Major Pain:I am looking at this as a business proposition so yes while this is good it is hardly a justification to create games for sale to a small niche market.
Keep in mind that the initial roll out of Zune development is
not intended for end-users. Much like when XNA GS 1.0 launched and there was no distribution for end-users on Xbox 360, the same is currently what has been stated for XNA GS 3.0 with the Zune. If business is your decision maker, then the Zune will not be something for you.
But that is exactly my point, why would I want to program for a device that doesnt have the market share. I don't see why people would want to expend time and energy on a device that costs more than a mobile phone and doesnt have market share.

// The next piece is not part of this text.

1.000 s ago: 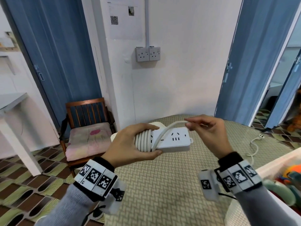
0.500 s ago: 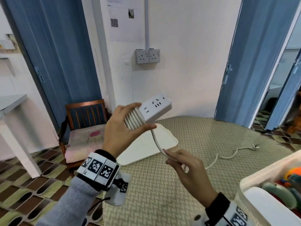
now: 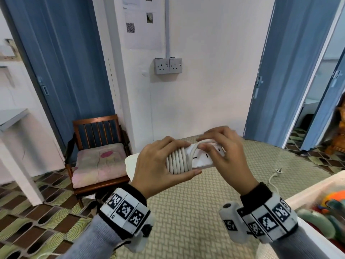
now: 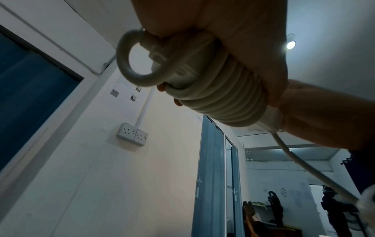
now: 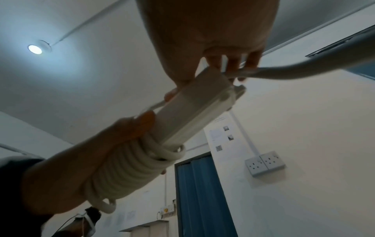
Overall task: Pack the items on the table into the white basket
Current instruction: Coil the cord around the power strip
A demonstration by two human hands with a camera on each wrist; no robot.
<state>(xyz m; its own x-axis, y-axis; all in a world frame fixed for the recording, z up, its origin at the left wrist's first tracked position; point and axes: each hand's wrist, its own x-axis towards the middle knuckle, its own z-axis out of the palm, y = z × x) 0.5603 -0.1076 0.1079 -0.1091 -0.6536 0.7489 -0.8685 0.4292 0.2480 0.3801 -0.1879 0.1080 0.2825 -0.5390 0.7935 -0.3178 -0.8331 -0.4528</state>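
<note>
A white power strip (image 3: 204,160) is held level above the table, with several turns of its white cord (image 3: 177,161) wound round its left end. My left hand (image 3: 160,163) grips the strip over those coils (image 4: 219,99), thumb underneath. My right hand (image 3: 224,152) pinches the free cord (image 5: 304,67) and lays it across the strip's top face. The rest of the cord trails down to its plug (image 3: 278,171) on the table. The white basket (image 3: 308,191) stands at the lower right, with colourful toys (image 3: 332,202) inside.
The table wears a beige woven cloth (image 3: 186,212). A flat white board (image 3: 130,161) lies at its far left, partly behind my left hand. A wooden chair (image 3: 97,146) stands left of the table, and a double wall socket (image 3: 167,66) is on the wall ahead.
The strip went from tilted up to level. My right hand rose from low over the table to the top of the strip, bringing the cord round; the plug slid nearer.
</note>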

To help grow that market share. iPod and Windows Mobile are both global platforms. The Zune hasn't even left the United States yet. And again at this point still, the Zune is not trying to be a business platform. It's going to be fun and potentially profitable in the longer term, but not right at launch.
I beg to differ on this point as the casual games market on mobiles is hugh. I believe the potential sales of casual games developed with an XNA on Windows mobile is hugh. I understand the argument of the hardware specs being different but that didnt stop Microsoft putting out Windows mobile or Windows Compact Edition which I believe XNA's runtime is based upon.
Sure it might easy to put out a framework based on the .NET CF geared towards Windows Mobile, but it's another thing to say that it works for all Windows Mobile devices. The extensive testing required to do that or even to provide a list of devices it works on would be tremendous.
So isn't this considered feedback on the CTP release? The feedback being Why is Zune support important to me in the first place and why was the development of 3.0 focusing so heavily on it instead of base level games development functionality for XBOX 360 and Windows platforms?
That's not what I meant. I was saying the reason you don't see other major features in the CTP was that the goal (from my perspective) was to gather feedback about the Zune development and the framework as it relates to the Zune. You have perfectly valid feedback about it. I was just answering your question regarding the apparent lack of other features and announcements.
To me the Zune platform functionality just seems like noise that is diluting XNA's original premise of developing games for the XBOX 360 and Windows platforms.
But remember that the primary goal of XNA is to make game creation easier in a broad sense. Not just for Xbox 360 and Windows. It's also to enable the "code once, build multiple times" idea that you can write a game to compile and run on two (and now three) platforms. I think that the Xbox is getting plenty of attention with the launching of Xbox LIVE Community Games later this year. Finally being able to get your Xbox 360 games to the end-users is a tremendous feature addition for that platform. So while the API might not be getting ramped up much for it, the Xbox is still getting attention.
I wouldn't consider this noise especially seeing the response from the non-development community. John Sedlak has counted (when I spoke to him about it last night) over 600 downloads of his Zune game. I just started counting mine today about four hours ago and have already received a few hundred downloads. And a lot of these are people coming from places like ZuneBoards and the like. People installing Visual C# Express and the CTP just to play some games on their Zune. I think it's a much more popular idea than most people would think.
It will also likely mean longer XNA version release cycles as the XNA team now has to support another platform and ensure backward compatibility as new versions of the Zune are released.
As of now all the Zunes are essentially the same. They run at pretty much identical speeds with the same resolution (all of them are 240x320). The only difference is the touch pad introduced for the second generation devices. As of now the track record, while short, looks like backwards compatibility isn't going to be an issue.
I really can't see the benefit it brings to XNA developers right now hence the questions.
Like I said there is still a big market. 11% of the MP3 player market is gigantic even if it is all in the United States right now. And even with the high requirements to use the CTP to deploy games, lots of non-developers are doing it already just to play these games. I think that market is worth tapping into whether for fun or (eventual) profit.
This is great. I wasnt aware that had been added to the 3.0 CTP as it wasnt in the ReadMe or FAQ. What other functionality is there in 3.0 apart from the Zune platform features ?
There's the new Media namespace which lets you load and play WMAs and MP3s as Songs. You have the MediaPlayer static class which controls the playback of these songs. There's a SoundEffect class you can use to load WAV files directly and play them back with some basic options (volume, pitch adjustment, panning, and a flag to loop the effect).
Obviously the requirement of VS 2008 has now added the ability to easily use all the new C# 3.0 and .NET 3.5 features with your content pipeline and Windows XNA games. Hopefully they update the .NET CF on Xbox and Zune to include those, but at least Windows gets to use it now.
Other than that, I can't think of much else. Like I said the biggest thing in the CTP was the Zune support. There might still be something major waiting for RTM that didn't make the CTP, but we'll just have to wait and see.